- Exercise brief: Through the line that contains "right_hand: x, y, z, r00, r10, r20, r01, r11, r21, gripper", return the data below exactly, starting at its first line; leave the rest out.
Source data START
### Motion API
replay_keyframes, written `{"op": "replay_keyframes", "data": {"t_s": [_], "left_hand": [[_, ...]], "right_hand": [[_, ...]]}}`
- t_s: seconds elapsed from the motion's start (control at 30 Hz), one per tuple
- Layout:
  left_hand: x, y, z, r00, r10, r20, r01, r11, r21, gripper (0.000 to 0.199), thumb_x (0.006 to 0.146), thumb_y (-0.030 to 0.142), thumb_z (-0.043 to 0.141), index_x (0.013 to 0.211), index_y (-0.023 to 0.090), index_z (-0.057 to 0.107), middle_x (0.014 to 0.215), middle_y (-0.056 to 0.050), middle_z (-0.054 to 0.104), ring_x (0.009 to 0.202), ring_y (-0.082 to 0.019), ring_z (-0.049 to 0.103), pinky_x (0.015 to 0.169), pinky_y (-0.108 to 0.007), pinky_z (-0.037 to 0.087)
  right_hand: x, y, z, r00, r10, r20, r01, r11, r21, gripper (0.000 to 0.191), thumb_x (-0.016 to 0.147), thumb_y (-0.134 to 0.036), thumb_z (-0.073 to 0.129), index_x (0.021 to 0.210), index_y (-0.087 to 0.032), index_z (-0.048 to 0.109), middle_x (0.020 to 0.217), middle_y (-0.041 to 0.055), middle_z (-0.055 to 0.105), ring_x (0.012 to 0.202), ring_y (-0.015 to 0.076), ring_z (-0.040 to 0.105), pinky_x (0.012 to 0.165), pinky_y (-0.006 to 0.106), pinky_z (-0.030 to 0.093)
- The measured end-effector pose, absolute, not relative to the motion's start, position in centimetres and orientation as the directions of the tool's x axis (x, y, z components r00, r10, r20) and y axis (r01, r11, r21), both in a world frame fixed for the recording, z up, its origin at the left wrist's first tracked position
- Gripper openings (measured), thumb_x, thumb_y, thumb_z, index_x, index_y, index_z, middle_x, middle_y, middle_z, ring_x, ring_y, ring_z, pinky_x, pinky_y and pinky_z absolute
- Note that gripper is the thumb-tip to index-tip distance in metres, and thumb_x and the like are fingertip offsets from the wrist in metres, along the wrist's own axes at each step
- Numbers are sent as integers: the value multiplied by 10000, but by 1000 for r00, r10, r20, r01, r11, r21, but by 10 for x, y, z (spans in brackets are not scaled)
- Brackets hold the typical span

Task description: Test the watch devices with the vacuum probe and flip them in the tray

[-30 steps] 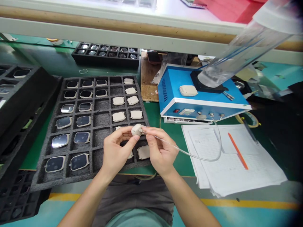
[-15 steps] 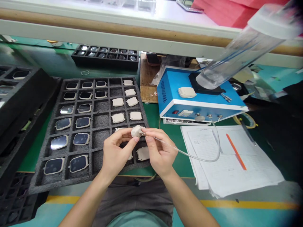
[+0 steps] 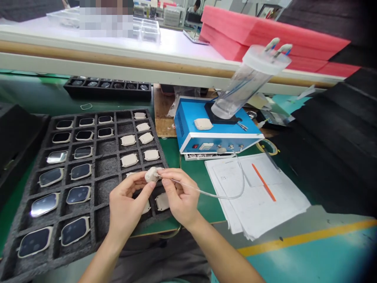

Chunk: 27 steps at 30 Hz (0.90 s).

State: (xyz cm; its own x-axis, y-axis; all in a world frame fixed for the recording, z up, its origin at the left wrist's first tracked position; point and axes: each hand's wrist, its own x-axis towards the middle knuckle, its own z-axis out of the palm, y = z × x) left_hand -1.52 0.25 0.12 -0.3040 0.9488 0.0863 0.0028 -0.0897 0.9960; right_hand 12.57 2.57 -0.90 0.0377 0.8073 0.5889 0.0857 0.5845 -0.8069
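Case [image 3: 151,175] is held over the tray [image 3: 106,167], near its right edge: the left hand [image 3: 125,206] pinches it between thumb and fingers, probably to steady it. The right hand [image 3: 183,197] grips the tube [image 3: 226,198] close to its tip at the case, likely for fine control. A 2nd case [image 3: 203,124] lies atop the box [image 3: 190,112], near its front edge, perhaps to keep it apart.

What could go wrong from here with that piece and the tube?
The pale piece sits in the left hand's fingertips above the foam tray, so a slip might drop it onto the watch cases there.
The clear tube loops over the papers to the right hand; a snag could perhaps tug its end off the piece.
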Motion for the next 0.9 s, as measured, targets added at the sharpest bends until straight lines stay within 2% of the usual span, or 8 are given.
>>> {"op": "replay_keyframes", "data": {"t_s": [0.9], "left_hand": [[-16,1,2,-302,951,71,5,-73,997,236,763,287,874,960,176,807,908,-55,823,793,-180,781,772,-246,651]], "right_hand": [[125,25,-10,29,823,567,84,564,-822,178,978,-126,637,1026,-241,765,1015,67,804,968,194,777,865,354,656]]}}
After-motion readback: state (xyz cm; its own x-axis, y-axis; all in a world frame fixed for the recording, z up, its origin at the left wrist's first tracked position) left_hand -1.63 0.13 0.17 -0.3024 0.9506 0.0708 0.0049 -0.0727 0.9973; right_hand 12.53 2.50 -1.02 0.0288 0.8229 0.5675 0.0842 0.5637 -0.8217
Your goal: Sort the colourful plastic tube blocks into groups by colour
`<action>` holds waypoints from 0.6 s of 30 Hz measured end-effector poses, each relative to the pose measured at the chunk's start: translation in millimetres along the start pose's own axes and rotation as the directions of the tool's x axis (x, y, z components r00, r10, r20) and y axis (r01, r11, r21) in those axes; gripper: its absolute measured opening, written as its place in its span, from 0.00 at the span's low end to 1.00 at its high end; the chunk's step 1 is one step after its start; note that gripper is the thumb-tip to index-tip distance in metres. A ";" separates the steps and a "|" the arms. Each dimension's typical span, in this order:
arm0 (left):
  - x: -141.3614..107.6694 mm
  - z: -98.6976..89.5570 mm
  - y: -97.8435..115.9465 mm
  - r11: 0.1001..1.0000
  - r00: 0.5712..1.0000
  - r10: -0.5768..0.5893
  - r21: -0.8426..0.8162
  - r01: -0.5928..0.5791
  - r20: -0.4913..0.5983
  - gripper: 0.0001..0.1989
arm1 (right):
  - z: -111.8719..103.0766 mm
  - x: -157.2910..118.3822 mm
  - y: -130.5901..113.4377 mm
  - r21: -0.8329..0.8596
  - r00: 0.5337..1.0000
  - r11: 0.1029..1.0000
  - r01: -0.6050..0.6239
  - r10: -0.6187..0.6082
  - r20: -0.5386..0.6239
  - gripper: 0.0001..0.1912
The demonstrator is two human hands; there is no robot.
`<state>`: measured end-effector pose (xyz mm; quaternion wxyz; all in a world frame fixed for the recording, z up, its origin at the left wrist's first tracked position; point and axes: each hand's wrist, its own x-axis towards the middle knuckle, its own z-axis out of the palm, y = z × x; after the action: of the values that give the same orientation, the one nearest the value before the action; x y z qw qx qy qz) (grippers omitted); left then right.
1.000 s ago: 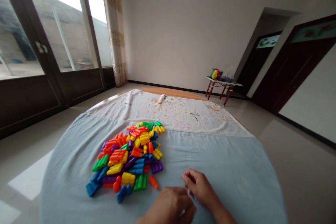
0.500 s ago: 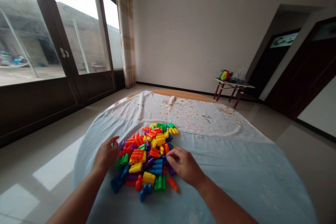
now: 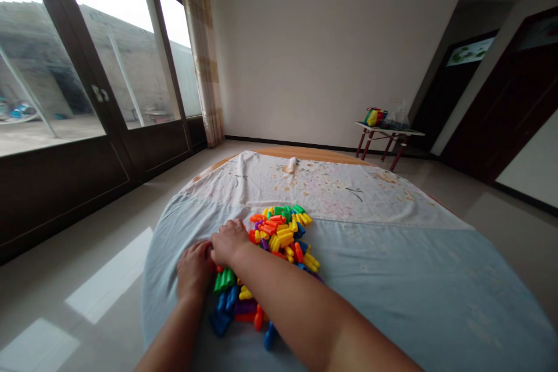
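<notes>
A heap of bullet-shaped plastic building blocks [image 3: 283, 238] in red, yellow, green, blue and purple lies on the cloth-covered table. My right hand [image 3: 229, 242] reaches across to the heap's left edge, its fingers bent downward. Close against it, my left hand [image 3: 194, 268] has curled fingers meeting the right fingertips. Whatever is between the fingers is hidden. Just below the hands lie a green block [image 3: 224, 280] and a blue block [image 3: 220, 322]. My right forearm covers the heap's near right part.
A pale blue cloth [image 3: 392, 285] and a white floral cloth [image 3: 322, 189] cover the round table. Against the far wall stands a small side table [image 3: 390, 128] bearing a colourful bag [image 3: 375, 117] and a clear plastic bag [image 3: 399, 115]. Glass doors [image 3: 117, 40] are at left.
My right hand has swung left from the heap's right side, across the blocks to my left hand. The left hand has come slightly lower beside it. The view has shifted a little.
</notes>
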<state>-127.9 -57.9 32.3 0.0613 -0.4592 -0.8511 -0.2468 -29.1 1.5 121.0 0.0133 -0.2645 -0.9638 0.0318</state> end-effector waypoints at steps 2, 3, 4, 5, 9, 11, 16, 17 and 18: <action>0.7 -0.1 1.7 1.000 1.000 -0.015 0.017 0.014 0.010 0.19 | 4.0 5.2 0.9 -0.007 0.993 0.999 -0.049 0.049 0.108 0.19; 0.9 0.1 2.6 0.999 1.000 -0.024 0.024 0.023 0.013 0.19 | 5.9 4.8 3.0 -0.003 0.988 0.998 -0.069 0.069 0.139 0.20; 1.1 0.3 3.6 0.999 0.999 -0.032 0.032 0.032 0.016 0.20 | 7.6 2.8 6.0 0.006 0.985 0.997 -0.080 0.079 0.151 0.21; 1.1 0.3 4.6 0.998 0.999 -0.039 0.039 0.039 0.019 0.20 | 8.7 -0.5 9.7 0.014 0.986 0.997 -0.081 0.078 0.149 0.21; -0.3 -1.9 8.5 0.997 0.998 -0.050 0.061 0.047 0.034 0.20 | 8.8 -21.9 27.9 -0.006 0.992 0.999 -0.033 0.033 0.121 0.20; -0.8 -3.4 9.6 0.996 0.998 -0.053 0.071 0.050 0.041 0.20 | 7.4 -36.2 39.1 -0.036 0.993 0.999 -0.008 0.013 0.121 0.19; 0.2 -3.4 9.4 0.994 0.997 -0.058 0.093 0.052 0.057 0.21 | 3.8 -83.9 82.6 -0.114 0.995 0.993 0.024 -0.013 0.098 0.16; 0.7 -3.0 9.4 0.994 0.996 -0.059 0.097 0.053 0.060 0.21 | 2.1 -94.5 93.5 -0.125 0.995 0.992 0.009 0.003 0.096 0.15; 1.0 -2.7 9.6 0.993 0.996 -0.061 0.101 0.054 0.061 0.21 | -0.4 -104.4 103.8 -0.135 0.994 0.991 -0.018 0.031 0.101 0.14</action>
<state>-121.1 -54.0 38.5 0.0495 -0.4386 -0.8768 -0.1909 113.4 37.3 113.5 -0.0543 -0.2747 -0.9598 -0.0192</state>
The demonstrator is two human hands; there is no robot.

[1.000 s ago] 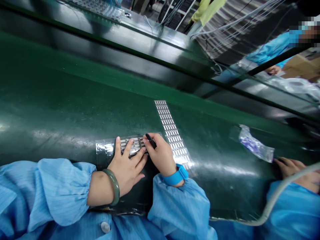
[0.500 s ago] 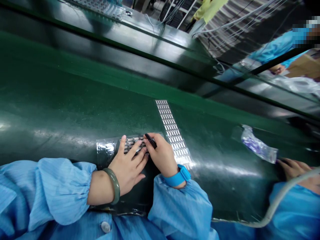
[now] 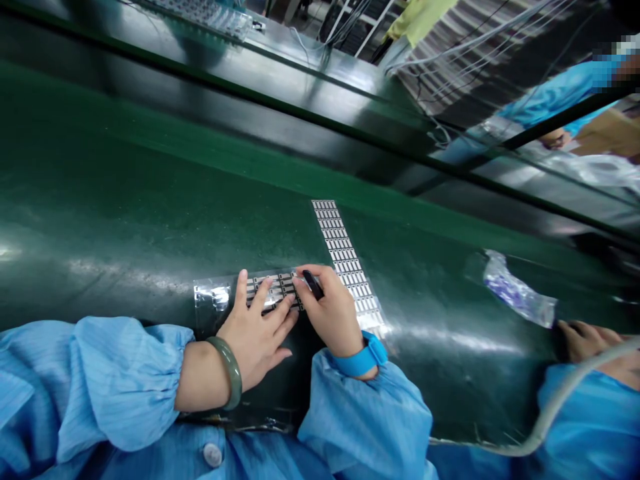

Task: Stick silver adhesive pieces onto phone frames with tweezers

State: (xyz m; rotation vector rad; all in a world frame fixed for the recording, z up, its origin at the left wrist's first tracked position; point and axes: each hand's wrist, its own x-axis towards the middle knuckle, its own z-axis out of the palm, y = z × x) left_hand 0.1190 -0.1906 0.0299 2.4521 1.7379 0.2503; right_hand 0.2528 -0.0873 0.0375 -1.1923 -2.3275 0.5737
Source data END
- Output:
### Motion API
replay_keyframes, written `{"op": "replay_keyframes", "data": {"t_s": [_], "left_hand": [[_, ...]], "right_hand": [[_, ...]]}}`
- t_s: seconds elapsed from the motion's start (control at 30 Hz), one per tuple
- Layout:
  left_hand: x, y, z, r00, r10, r20, r01, r11, r21, gripper (0.000 to 0.199), thumb_x (0.006 to 0.146), thumb_y (-0.030 to 0.142), thumb_z (-0.043 to 0.141), index_x (0.013 to 0.211), index_y (-0.023 to 0.090), index_z (-0.057 to 0.107), middle_x (0.014 to 0.215), middle_y (-0.056 to 0.050), middle_z (-0.054 to 0.104), ring_x (0.009 to 0.202), ring_y (-0.082 to 0.019), ring_z (-0.049 to 0.103), pinky_x (0.015 to 0.169), pinky_y (-0.108 to 0.007), pinky_z (-0.037 to 0.087)
  right_hand: x, y, z, r00, r10, r20, r01, r11, r21, gripper (0.000 to 0.191), thumb_x (-0.016 to 0.147), thumb_y (-0.134 to 0.036), thumb_z (-0.073 to 0.129), index_x (0.021 to 0.210), index_y (-0.087 to 0.032), index_z (-0.048 to 0.109), middle_x (0.020 to 0.217), middle_y (-0.041 to 0.055), middle_z (-0.055 to 0.105), ring_x (0.012 to 0.202), ring_y (-0.015 to 0.076), ring_z (-0.040 to 0.105), pinky_x (0.012 to 0.165), pinky_y (-0.006 to 0.106), pinky_z (-0.030 to 0.093)

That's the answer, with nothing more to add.